La société chargée de loger les demandeurs d’asile pour le compte du ministère est Clearsprings, l’une des trois compagnies privées auxquelles s’adresse le gouvernement.
Mais les villageois blâment pour cet afflux de migrants le propriétaire de l’hôtel, Surinder Arora, parti de rien de son Penjab natal, sans même parler anglais, et dont la fortune est aujourd’hui estimée à 356 millions de livres.
Arora a acheté une série de maisons de Longford d’abord louées à des employés de l’aéroport avant de servir de gîte temporaire aux demandeurs d’asile. Sa compagnie ne souhaite pas commenter la situation.
Certains habitants cherchent toutefois une occasion de faire des affaires.

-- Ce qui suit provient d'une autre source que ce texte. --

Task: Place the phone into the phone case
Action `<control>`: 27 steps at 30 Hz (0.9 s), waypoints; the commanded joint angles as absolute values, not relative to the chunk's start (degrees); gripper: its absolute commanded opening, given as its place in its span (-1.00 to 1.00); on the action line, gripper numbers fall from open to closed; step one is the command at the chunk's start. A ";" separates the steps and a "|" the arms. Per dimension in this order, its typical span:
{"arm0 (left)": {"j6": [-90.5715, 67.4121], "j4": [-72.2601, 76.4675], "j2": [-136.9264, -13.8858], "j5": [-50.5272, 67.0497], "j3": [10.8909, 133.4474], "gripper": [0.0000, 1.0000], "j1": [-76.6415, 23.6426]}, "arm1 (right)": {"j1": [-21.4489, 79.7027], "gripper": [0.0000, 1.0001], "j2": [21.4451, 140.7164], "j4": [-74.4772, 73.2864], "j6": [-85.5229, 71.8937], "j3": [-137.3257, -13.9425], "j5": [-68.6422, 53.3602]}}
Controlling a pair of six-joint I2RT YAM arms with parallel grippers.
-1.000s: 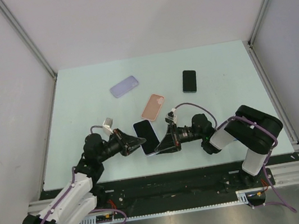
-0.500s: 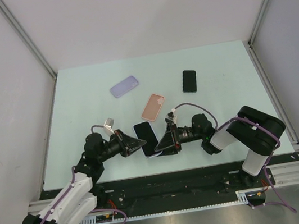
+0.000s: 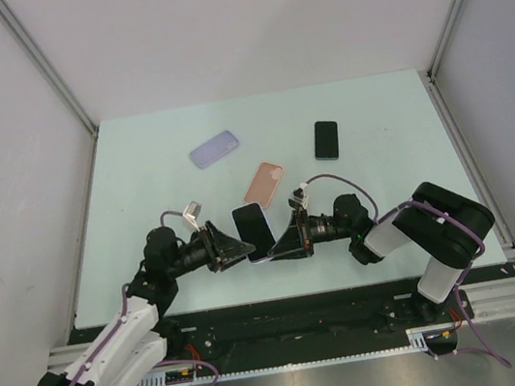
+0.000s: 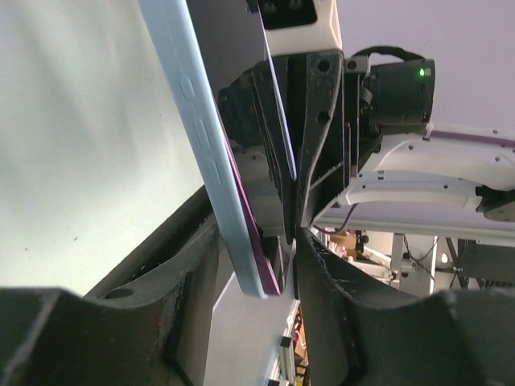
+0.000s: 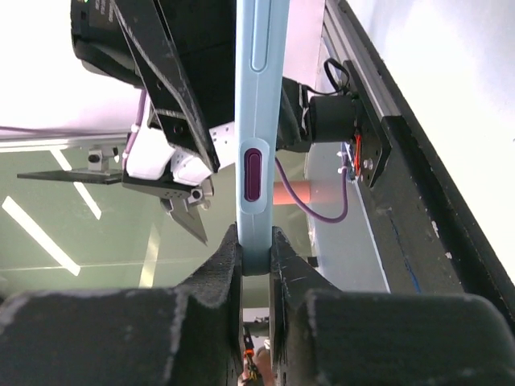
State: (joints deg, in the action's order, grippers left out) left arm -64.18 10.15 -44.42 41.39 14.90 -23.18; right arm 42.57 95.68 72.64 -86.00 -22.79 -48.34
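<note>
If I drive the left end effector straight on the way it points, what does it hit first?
Most likely the phone, standing between the left end effector's parted fingers; just behind it, the right end effector clamps the phone's opposite edge.

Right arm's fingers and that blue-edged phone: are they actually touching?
Touching. The right wrist view shows both fingers pressed flat against the blue edge of the phone, with no gap on either side.

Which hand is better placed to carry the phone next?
Right. The right hand is pinched shut on the phone edge-on; the left hand straddles the opposite edge, fingers apart, not gripping.
</note>
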 commanded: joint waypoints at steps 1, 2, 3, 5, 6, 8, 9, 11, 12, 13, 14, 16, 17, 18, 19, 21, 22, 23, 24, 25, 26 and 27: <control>-63.98 11.69 -41.49 44.47 13.37 -0.06 -23.90 | 42.19 -1.00 93.78 91.58 -86.22 -23.82 -46.06; -64.42 12.04 -41.05 44.56 12.92 -0.07 -23.99 | 42.19 -1.00 93.95 91.58 -86.22 -23.82 -45.97; -65.12 12.22 -40.70 44.47 12.31 -0.08 -23.91 | 42.19 -1.00 94.13 91.58 -86.31 -23.91 -45.88; -65.21 12.30 -40.25 43.68 11.95 -0.11 -23.99 | 42.45 -1.00 94.39 91.58 -86.31 -23.99 -45.88; -65.04 12.39 -40.25 43.51 11.78 -0.13 -24.08 | 42.71 -1.00 94.39 91.58 -86.22 -24.08 -45.97; -65.04 13.18 -41.39 43.24 11.60 -0.24 -24.00 | 42.98 -1.00 94.66 91.58 -86.13 -24.08 -46.14; -65.04 13.62 -42.09 43.42 11.60 -0.34 -24.08 | 43.07 -1.00 94.66 91.58 -86.22 -24.08 -46.14; -65.21 14.94 -43.94 43.68 11.69 -0.71 -24.08 | 43.50 -1.00 94.83 91.50 -86.13 -24.08 -46.23; -65.30 15.38 -44.38 43.86 11.86 -0.97 -24.08 | 43.59 -1.00 95.01 91.58 -86.05 -24.08 -46.23; -65.22 15.47 -44.82 43.77 12.04 -1.00 -24.26 | 43.68 -0.97 95.18 91.58 -86.22 -24.08 -46.32; -65.21 15.47 -44.82 43.51 12.04 -1.00 -24.26 | 43.77 -0.91 95.36 91.50 -86.22 -24.08 -46.41; -65.13 14.34 -44.74 43.24 12.22 -1.00 -24.52 | 43.68 -0.59 95.71 91.49 -86.57 -24.08 -46.23; -64.78 13.11 -44.74 43.16 12.48 -1.00 -24.70 | 43.68 -0.47 95.97 91.49 -86.49 -24.08 -46.06; -63.30 11.36 -44.74 42.11 13.26 -1.00 -24.78 | 43.68 -0.40 96.06 91.49 -86.48 -24.08 -45.71; -62.41 7.86 -44.74 41.58 13.71 -1.00 -24.96 | 43.59 -0.36 96.50 91.49 -86.40 -24.00 -45.53; -61.09 6.77 -44.74 41.83 14.06 -1.00 -24.96 | 43.42 -0.53 96.77 91.49 -86.31 -24.26 -45.53; -61.00 6.85 -44.13 42.01 14.06 -1.00 -24.96 | 43.24 -0.79 96.94 91.49 -86.22 -24.26 -45.53; -60.91 6.86 -43.69 42.10 14.06 -1.00 -24.96 | 43.16 -0.89 97.03 91.49 -86.13 -24.26 -45.61; -60.82 6.77 -42.64 42.01 14.32 -1.00 -24.96 | 43.15 -0.97 97.12 91.49 -86.05 -24.17 -45.79; -60.56 5.72 -42.19 41.75 14.59 -0.96 -24.96 | 43.24 -1.00 96.95 91.58 -85.96 -24.26 -45.88; -59.25 4.58 -41.84 41.31 15.11 -0.86 -25.05 | 43.24 -1.00 96.77 91.50 -85.78 -24.17 -45.97; -58.46 3.09 -41.49 40.00 16.51 -0.48 -24.96 | 43.33 -1.00 96.68 91.49 -85.69 -24.17 -46.40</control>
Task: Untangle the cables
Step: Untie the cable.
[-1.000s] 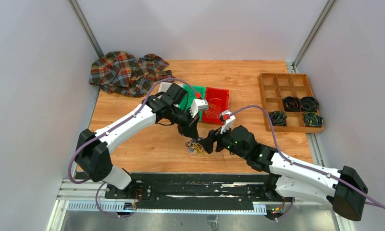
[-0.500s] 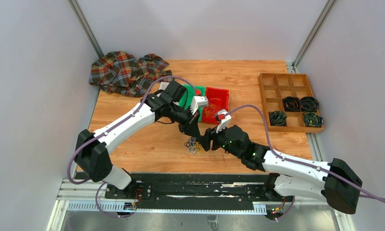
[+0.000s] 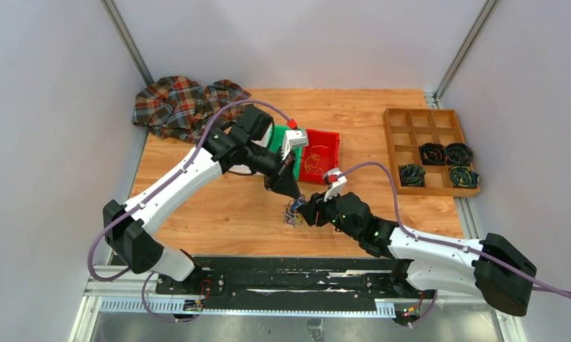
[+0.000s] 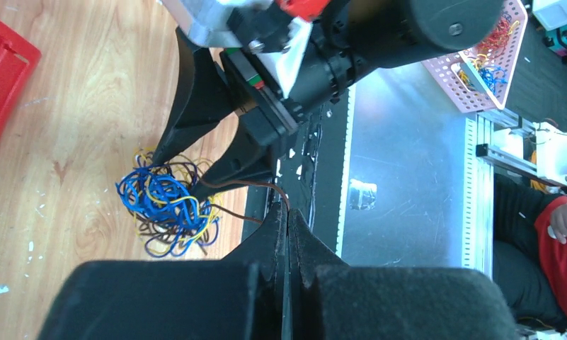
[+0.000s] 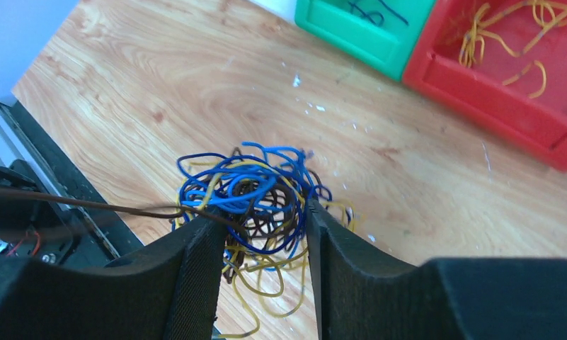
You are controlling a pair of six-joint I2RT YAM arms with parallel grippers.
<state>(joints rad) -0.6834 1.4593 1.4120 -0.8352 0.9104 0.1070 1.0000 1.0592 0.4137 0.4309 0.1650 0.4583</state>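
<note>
1 clump of cables [image 3: 292, 212] near-centre on table [image 3: 197, 206], by both grippers. Left gripper [image 4: 287, 212]: fingers pressed together, pinching 1 brown strand [image 4: 241, 185] off the clump. Right gripper [image 5: 260, 216]: fingers spread, straddling the clump. 2 bins on the far side: green bin [image 5: 365, 25], red bin [image 5: 478, 92]. 1 tray [image 3: 400, 135] at right w/ 4 dark coils [image 3: 432, 153]. 1 plaid cloth [image 3: 186, 107] far left. Green bin partly hidden behind the left arm; no. of wires can't tell.
</note>
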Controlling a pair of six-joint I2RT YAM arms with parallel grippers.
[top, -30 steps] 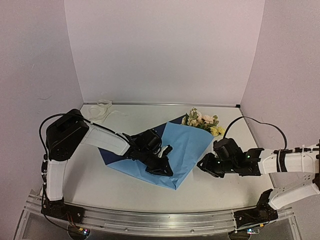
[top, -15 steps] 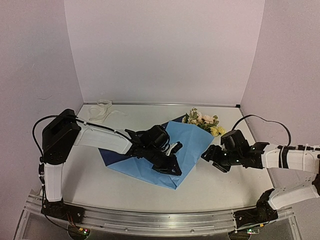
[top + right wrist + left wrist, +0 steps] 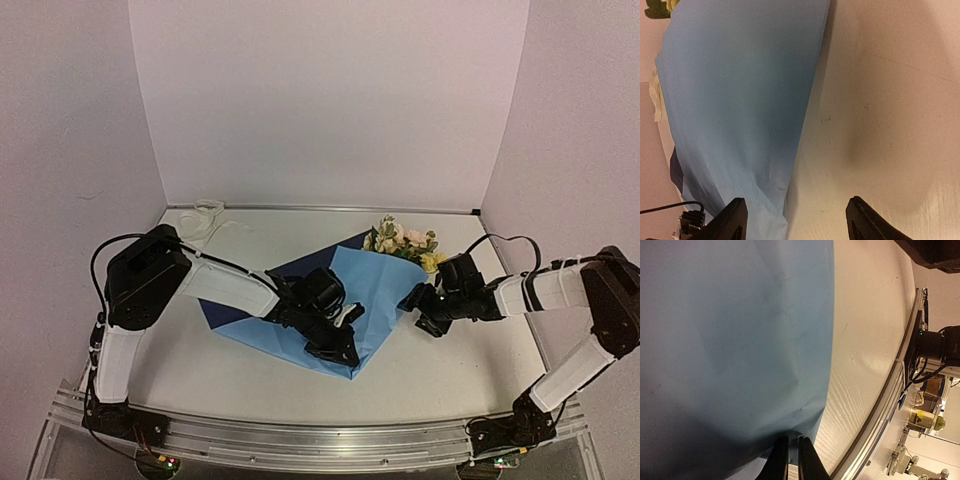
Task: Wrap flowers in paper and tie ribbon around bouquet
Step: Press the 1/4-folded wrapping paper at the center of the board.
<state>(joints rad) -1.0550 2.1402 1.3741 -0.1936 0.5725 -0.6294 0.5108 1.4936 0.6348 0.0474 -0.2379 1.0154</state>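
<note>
Left fingers (image 3: 781, 460) clenched at paper (image 3: 380, 285) edge, right fingers (image 3: 732, 220) released — tug may tear paper, uncover flowers (image 3: 405, 240) at 1 o'clock.

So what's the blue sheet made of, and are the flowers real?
The blue sheet looks like thin matte paper: it folds flat and shows faint creases. The flowers, pale pink and cream, could be fabric or plastic, but they are too small to be sure.

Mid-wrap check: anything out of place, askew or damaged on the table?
Nothing spilled or torn. The paper lies askew, folded diagonally over the flowers, whose blooms poke out at its far right corner; a darker flap shows on its left. The ribbon sits bunched in the far left corner, well apart from the bundle.
</note>
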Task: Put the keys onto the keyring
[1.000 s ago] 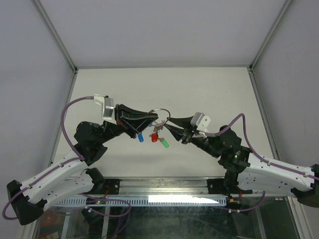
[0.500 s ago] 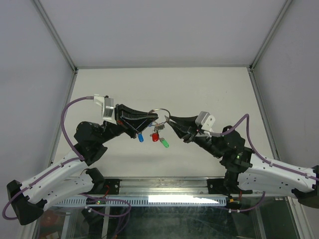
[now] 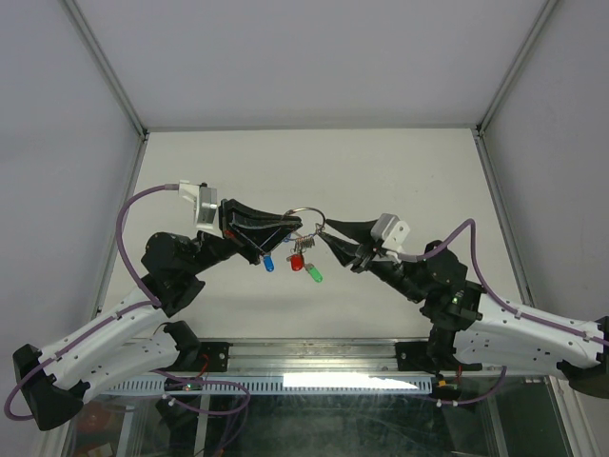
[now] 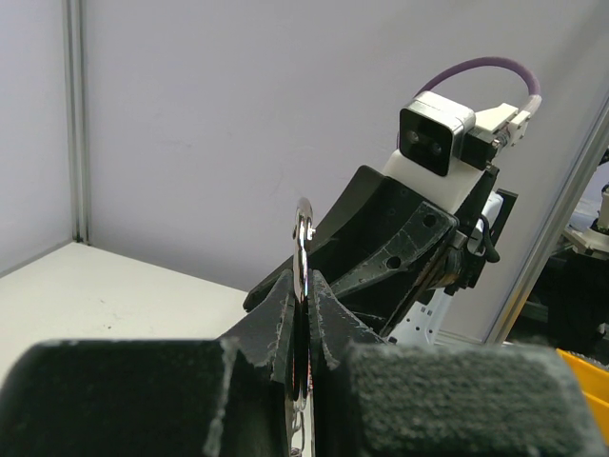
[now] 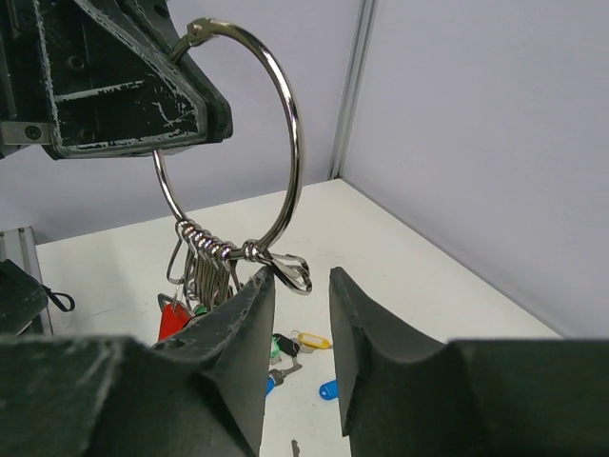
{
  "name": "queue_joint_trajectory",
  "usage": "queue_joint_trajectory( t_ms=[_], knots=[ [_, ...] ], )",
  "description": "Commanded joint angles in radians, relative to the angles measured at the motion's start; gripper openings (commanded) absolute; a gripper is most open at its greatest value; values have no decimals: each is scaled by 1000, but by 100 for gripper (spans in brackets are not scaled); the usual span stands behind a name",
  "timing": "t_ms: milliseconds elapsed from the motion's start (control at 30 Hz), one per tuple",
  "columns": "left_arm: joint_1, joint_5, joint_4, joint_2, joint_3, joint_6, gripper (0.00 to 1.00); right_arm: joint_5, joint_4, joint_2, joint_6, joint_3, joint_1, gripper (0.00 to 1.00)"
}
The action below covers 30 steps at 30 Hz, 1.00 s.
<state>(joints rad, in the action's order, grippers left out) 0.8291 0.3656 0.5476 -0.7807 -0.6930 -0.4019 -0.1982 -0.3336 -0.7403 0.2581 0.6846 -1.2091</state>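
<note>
The left fingers (image 4: 278,319) pinch the keyring (image 5: 296,143) upright, keys (image 3: 296,263) dangling downward; the right fingers (image 5: 238,333) stand slightly parted beside its loop.

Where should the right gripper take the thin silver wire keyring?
Pinch the keyring on the bare wire beside its small end loop, coming straight in from the open right gripper. The left gripper clamps the opposite arc, and bunched silver keys crowd the wire beyond the loop.

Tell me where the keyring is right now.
Top view, over the table: the keyring is pinched in the left gripper, with the right gripper just to its right.
</note>
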Motion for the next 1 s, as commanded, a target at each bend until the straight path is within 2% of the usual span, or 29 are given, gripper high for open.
queue_joint_trajectory(
  t_ms=[0, 633, 967],
  knots=[
    [-10, -25, 53, 14, -17, 5, 0, -32, -10, 27, 19, 29, -6, 31],
    [-10, -20, 64, 0, -21, -1, 0, 1, -67, -27, 5, 41, -6, 31],
    [-10, -20, 68, -3, -17, -1, 0, 46, -127, -40, -13, 37, -7, 34]
  ],
)
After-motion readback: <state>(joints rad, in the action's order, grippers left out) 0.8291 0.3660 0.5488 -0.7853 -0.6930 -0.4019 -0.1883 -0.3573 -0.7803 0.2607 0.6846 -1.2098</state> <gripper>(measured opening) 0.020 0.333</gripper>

Nav Singh, 42 ans, a grandi dans la région. Il demande quelle compagnie gère les logements, dans l’espoir de se tailler une part du gâteau. Fils d’immigrants sikhs venus d’Inde dans les années 1960, Singh estime que laisser entrer les demandeurs d’asile est dangereux. « L’Europe est trop bonne poire! », à ses yeux.